REQUIREMENT:
From the first line of the listing below to the line containing "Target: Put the", write out everything exactly. No pictures.

SUPPLIED MATERIAL:
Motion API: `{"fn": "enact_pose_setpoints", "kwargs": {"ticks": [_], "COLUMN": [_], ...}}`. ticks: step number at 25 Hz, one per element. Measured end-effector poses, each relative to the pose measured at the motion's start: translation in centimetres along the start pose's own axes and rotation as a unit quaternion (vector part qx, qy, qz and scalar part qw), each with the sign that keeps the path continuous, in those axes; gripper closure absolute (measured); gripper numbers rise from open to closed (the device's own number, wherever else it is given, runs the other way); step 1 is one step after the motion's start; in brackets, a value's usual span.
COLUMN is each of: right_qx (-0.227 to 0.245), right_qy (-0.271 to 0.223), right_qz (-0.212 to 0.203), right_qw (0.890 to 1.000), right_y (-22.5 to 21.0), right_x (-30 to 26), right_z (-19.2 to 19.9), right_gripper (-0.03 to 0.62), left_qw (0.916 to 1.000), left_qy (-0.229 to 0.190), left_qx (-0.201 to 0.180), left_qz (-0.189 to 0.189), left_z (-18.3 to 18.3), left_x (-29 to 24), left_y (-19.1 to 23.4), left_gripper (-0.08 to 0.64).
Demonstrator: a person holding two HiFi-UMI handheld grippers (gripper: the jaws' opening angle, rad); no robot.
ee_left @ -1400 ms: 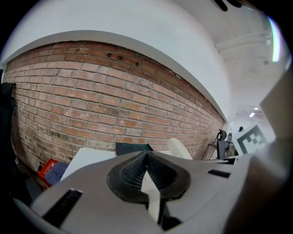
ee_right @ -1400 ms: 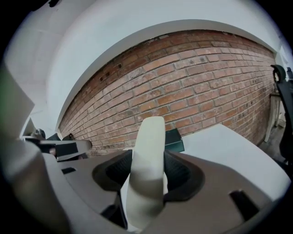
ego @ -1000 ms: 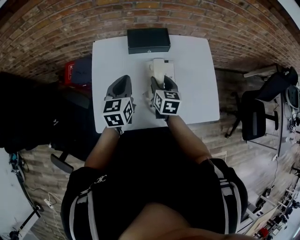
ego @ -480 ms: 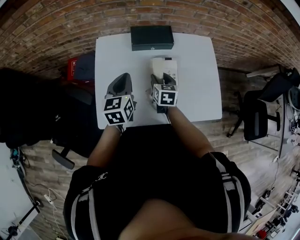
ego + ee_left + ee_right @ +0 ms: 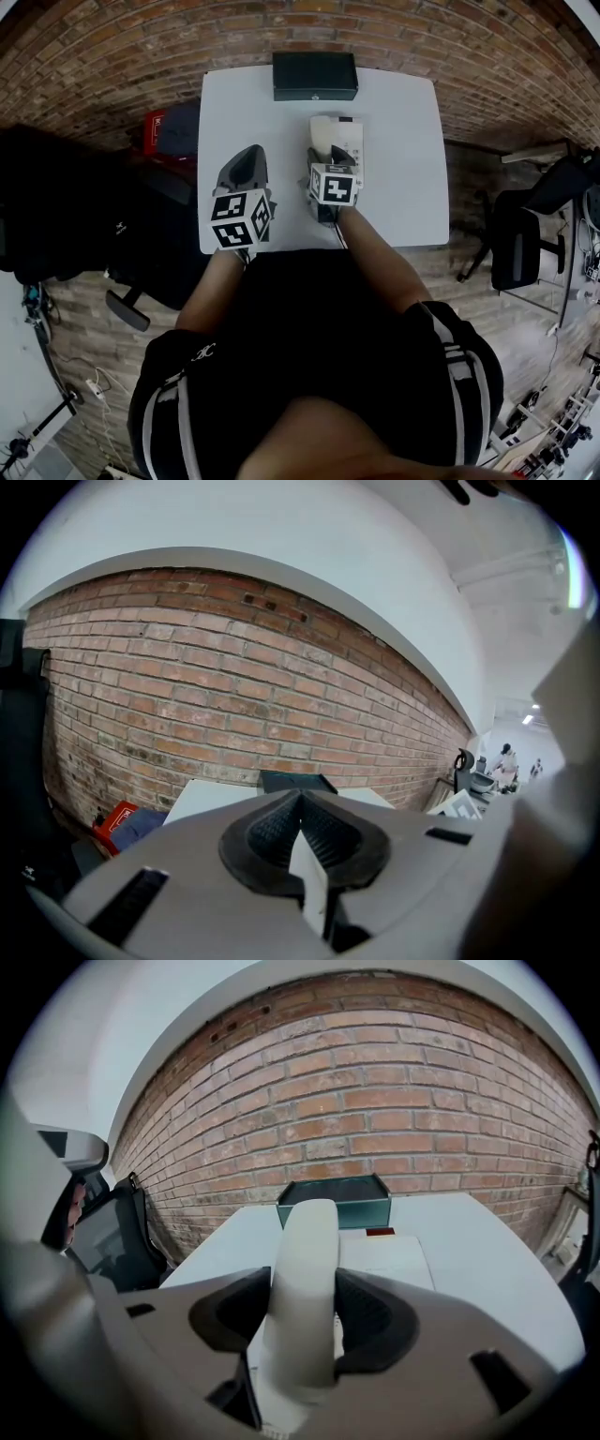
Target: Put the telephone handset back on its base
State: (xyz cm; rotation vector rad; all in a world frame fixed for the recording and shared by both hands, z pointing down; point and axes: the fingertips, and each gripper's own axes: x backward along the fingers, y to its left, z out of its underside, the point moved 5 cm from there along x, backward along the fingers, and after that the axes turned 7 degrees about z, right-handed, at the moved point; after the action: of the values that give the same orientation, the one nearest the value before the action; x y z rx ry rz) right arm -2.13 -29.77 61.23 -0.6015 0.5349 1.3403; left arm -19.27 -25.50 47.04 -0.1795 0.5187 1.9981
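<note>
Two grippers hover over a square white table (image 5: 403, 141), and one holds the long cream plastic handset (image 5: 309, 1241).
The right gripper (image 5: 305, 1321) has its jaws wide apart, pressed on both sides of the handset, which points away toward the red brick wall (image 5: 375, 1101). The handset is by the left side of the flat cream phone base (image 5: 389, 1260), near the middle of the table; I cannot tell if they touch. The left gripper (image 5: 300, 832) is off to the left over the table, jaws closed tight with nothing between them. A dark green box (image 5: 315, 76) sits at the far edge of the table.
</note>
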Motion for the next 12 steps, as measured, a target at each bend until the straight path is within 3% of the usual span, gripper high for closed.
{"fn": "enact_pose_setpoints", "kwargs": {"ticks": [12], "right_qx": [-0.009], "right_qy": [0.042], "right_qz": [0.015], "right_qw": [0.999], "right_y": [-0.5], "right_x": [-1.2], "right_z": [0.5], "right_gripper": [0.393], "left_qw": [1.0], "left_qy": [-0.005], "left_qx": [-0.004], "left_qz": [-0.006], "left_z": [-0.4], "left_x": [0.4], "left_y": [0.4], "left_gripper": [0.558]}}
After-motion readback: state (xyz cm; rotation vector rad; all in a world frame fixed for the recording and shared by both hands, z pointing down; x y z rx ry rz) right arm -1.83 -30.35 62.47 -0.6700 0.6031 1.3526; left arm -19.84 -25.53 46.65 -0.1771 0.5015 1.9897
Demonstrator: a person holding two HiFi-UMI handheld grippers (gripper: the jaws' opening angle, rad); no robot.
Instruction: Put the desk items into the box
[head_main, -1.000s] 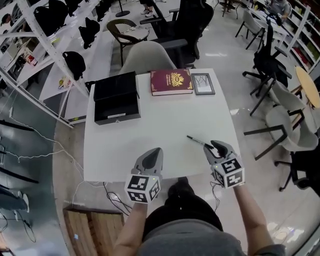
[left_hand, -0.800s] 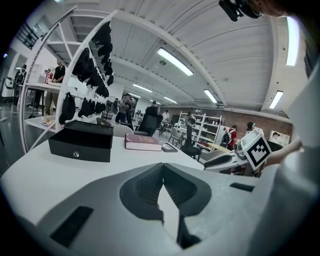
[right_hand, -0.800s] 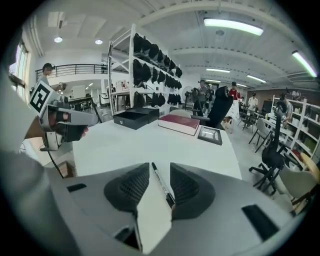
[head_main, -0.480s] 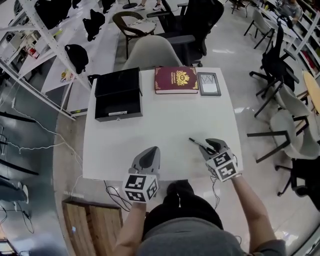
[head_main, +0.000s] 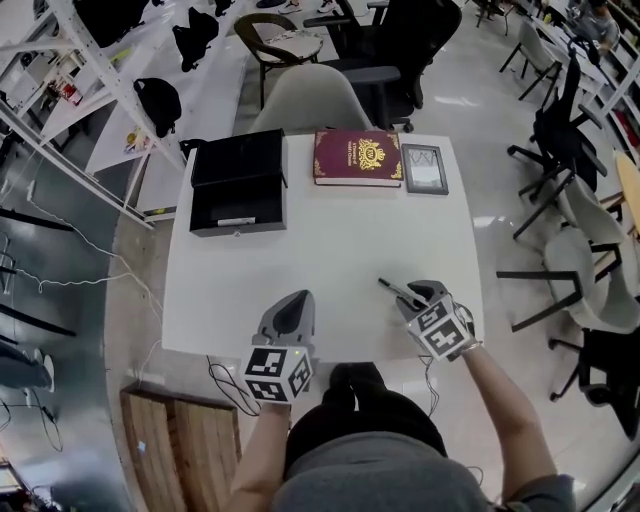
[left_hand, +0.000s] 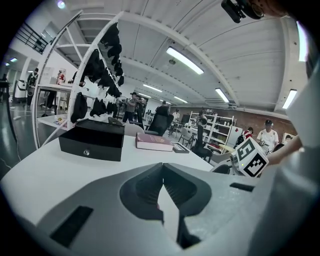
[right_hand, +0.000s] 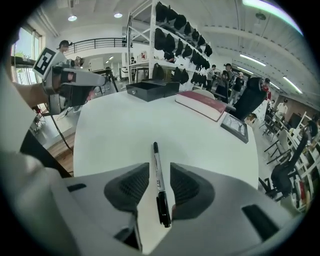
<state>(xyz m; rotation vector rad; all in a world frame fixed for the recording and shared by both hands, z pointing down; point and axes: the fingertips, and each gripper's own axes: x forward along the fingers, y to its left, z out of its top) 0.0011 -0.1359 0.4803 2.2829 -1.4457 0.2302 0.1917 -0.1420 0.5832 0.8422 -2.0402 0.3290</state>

WRITTEN REPLY:
Motion API: `{"fn": "enact_pose_setpoints", "kwargs": {"ticks": [_], "COLUMN": [_], ...}}`. ticks: step number at 25 Hz, one per element. Measured end-effector poses, each relative to the pose measured at the motion's start: translation in centimetres along the start pose's own axes and rotation as a unit quaternion (vector part qx, qy, qz and scalar part qw), each with the sign that keeps the path continuous, in those axes; gripper closure absolute (measured); gripper numbers rise from open to closed (the device's own number, wherever else it is given, runs the other way); step 1 is one step after the motion's start; in brackets, a value's usual span.
COLUMN is each of: right_qx (-0.227 to 0.245), right_qy (-0.271 to 0.223), right_qz (-0.212 to 0.203), right_qw (0.890 to 1.000), right_y (-22.5 to 21.0), right_x (-30 to 26), right_z (-19.2 to 19.9), right_gripper (-0.03 to 0.62), left_qw (0.916 to 1.000), left_qy (-0.229 to 0.190), left_qx (-0.201 to 0.180), left_qz (-0.189 to 0.189), left_z (-18.3 to 18.3), left_x (-29 to 24), left_y (-19.1 to 23.4), left_gripper (-0.08 to 0.64).
Demonstrator: a person holding two HiFi-UMI handheld grippers (gripper: the jaws' opening angle, rad); no robot.
ee_left @ -1400 ms: 
ee_right @ -1400 ms: 
ego @ -1000 ms: 
ego @ -480 ms: 
ego + ee_left + ee_right @ +0 ms: 
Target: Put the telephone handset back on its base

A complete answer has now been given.